In 1022 AD, Mahmud launched second campaign against the Chandella king Vidyadhara. En route, he attacked Gwalior fort, then held by probably Kirtiraja of the Kachchhapaghata dynasty. After a four-day defense, the Kachchhapaghata ruler surrendered, offering Mahmud valuable gifts and 35 elephants. The Sultan accepted them and continued his march. Mahmud soon reached Kalinjar fort and besieged it. After a prolonged siege, Chandella king Vidyadhara sent an envoy proposing peace, offering 300 elephants and other valuable gifts to end the siege. In return, Mahmud granted Vidyadhara control over 15 fortresses and withdrew to Ghazni in March–April 1023.

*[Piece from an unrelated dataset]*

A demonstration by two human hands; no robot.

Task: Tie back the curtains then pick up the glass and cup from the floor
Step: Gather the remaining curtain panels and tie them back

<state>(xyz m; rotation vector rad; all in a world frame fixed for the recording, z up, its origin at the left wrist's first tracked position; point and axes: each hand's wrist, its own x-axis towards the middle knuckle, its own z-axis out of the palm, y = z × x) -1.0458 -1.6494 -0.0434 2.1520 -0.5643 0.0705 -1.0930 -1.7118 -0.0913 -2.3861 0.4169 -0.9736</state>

==== Sack of Somnath (1025–26) ====

In Mahmud attacked Somnath in 1025, and its ruler Bhima I fled. He captured Somnath which was under the charge of Mandalika of the Abhira dynasty a feudatory of Bhima. Mahmud's desecration of the Somnath temple in Gujarat in 1026 AD motivated Rajput king Bhoja to lead an army against him, however after Somnath raid, Mahmud chose a more dangerous route via Sindh, to avoid facing the invading powerful armies of Bhoja, he passed through the Thar desert, where the scarcity of food and water killed a large number of his soldiers and animals, Kitabh Zainu'l Akhbar (c. 1048 CE) by 'Abd al-Hayy Gardizi and Tabaqat-i-Akbari by Nizamuddin Ahmad and Firishta's writings also mention this incident. He reached Mansura, capital of Soomra dynasty of Sindh. Its ruler Khafif escaped into the Jungles. The city was sacked and burnt. Sindh paid tribute from 1026 until his death in 1030 AD. The Jats inflicted heavy losses on the army of Mahmud at the Indus while it was on its way from Somnath to Multan. In 1027, he launched a punitive expedition against the Jats, using 1,400 spiked boats to defeat their 4,000 vessels near Multan, killing or drowning most Jats and enslaving their families.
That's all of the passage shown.